(PROBLEM STATEMENT): Give every line of the listing back, exactly as written.

(MATERIAL PROVIDED):
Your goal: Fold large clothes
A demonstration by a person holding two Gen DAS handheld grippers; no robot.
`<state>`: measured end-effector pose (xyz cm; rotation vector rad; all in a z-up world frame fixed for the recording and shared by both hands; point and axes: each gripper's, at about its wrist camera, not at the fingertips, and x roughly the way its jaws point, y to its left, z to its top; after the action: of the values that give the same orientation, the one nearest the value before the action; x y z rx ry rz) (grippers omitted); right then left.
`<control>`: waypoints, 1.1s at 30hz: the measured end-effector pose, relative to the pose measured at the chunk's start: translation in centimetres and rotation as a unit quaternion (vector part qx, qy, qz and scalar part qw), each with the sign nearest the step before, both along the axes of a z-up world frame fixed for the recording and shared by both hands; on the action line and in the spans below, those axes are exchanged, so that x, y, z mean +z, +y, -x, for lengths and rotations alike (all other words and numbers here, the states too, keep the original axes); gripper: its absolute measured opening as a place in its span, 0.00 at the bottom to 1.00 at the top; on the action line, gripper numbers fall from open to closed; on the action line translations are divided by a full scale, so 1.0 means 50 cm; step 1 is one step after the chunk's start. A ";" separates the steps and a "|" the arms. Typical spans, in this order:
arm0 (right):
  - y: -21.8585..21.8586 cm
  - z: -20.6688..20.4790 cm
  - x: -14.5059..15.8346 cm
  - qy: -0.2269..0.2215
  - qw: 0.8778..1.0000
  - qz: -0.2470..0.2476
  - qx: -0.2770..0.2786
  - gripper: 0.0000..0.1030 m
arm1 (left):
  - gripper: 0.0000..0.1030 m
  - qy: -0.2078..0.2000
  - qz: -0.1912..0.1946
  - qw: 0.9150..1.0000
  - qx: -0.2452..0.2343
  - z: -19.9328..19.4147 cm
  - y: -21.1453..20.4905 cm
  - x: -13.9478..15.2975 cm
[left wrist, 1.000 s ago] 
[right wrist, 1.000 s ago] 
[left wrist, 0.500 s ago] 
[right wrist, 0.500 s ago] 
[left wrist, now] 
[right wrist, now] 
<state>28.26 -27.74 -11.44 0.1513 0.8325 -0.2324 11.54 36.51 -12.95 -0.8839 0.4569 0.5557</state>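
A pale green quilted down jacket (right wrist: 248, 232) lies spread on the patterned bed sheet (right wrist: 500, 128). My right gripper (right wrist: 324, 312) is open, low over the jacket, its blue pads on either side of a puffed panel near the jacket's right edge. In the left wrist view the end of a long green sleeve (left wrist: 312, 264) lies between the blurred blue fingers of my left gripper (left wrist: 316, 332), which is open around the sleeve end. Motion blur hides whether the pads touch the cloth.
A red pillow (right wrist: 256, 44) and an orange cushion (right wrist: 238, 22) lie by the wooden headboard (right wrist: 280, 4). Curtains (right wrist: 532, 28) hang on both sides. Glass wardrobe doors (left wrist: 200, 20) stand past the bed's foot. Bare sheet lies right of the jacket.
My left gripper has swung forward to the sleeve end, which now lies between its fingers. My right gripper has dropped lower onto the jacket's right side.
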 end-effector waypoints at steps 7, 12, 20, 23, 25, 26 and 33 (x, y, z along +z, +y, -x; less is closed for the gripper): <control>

(EXERCISE RESPONSE):
Your goal: Fold large clothes
A demonstration by a person holding two Gen DAS handheld grippers; no robot.
`<state>`: measured end-effector pose (xyz cm; rotation vector rad; all in a z-up world frame fixed for the recording and shared by both hands; point and axes: each gripper's, at about its wrist camera, not at the fingertips, and x roughly the way its jaws point, y to its left, z to its top; after the action: of the values that give the same orientation, the one nearest the value before the action; x y z rx ry rz) (grippers omitted); right then left.
`<control>`: waypoints, 1.1s at 30hz: the measured end-effector pose, relative to the pose measured at the chunk's start: translation in centimetres and rotation as a unit quaternion (vector part qx, qy, qz and scalar part qw), each with the sign nearest the step before, both along the axes of a z-up world frame fixed for the recording and shared by both hands; on the action line and in the spans below, those axes are exchanged, so that x, y, z mean +z, +y, -x, for lengths and rotations alike (all other words and numbers here, the states too, keep the original axes); gripper: its absolute measured opening as a place in its span, 0.00 at the bottom to 1.00 at the top; on the action line, gripper numbers fall from open to closed; on the action line translations are divided by a full scale, so 1.0 means 50 cm; step 1 is one step after the chunk's start. A ";" separates the steps and a "|" the arms. Typical spans, in this order:
arm0 (right):
  - y: -21.8585..21.8586 cm
  - z: -20.6688..20.4790 cm
  - x: -14.5059..15.8346 cm
  - qy: -0.2269..0.2215
  - qw: 0.8778..1.0000
  - qz: -0.2470..0.2476
  - qx: -0.2770..0.2786
  - gripper: 0.0000..0.1030 m
arm1 (left):
  - gripper: 0.0000..0.1030 m
  - qy: -0.2078..0.2000
  - qz: -0.1912..0.1946
  - qw: 0.9150..1.0000
  - qx: -0.2452..0.2343
  - z: -19.9328..19.4147 cm
  - y: -21.1453..20.4905 cm
  - x: -13.9478..15.2975 cm
[left wrist, 1.000 s ago] 
[right wrist, 1.000 s ago] 
[left wrist, 0.500 s ago] 
[right wrist, 0.500 s ago] 
[left wrist, now] 
[right wrist, now] 
<state>28.26 -27.74 -11.44 0.1513 0.8325 -0.2324 11.54 36.51 -12.95 -0.8839 0.4569 0.5557</state>
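A pale green quilted down jacket (right wrist: 248, 232) lies spread on the patterned bed sheet (right wrist: 500, 128). My right gripper (right wrist: 324, 312) is open, low over the jacket, its blue pads on either side of a puffed panel near the jacket's right edge. In the left wrist view the end of a long green sleeve (left wrist: 312, 264) lies between the blurred blue fingers of my left gripper (left wrist: 316, 332), which is open around the sleeve end. Motion blur hides whether the pads touch the cloth.
A red pillow (right wrist: 256, 44) and an orange cushion (right wrist: 238, 22) lie by the wooden headboard (right wrist: 280, 4). Curtains (right wrist: 532, 28) hang on both sides. Glass wardrobe doors (left wrist: 200, 20) stand past the bed's foot. Bare sheet lies right of the jacket.
My left gripper has swung forward to the sleeve end, which now lies between its fingers. My right gripper has dropped lower onto the jacket's right side.
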 end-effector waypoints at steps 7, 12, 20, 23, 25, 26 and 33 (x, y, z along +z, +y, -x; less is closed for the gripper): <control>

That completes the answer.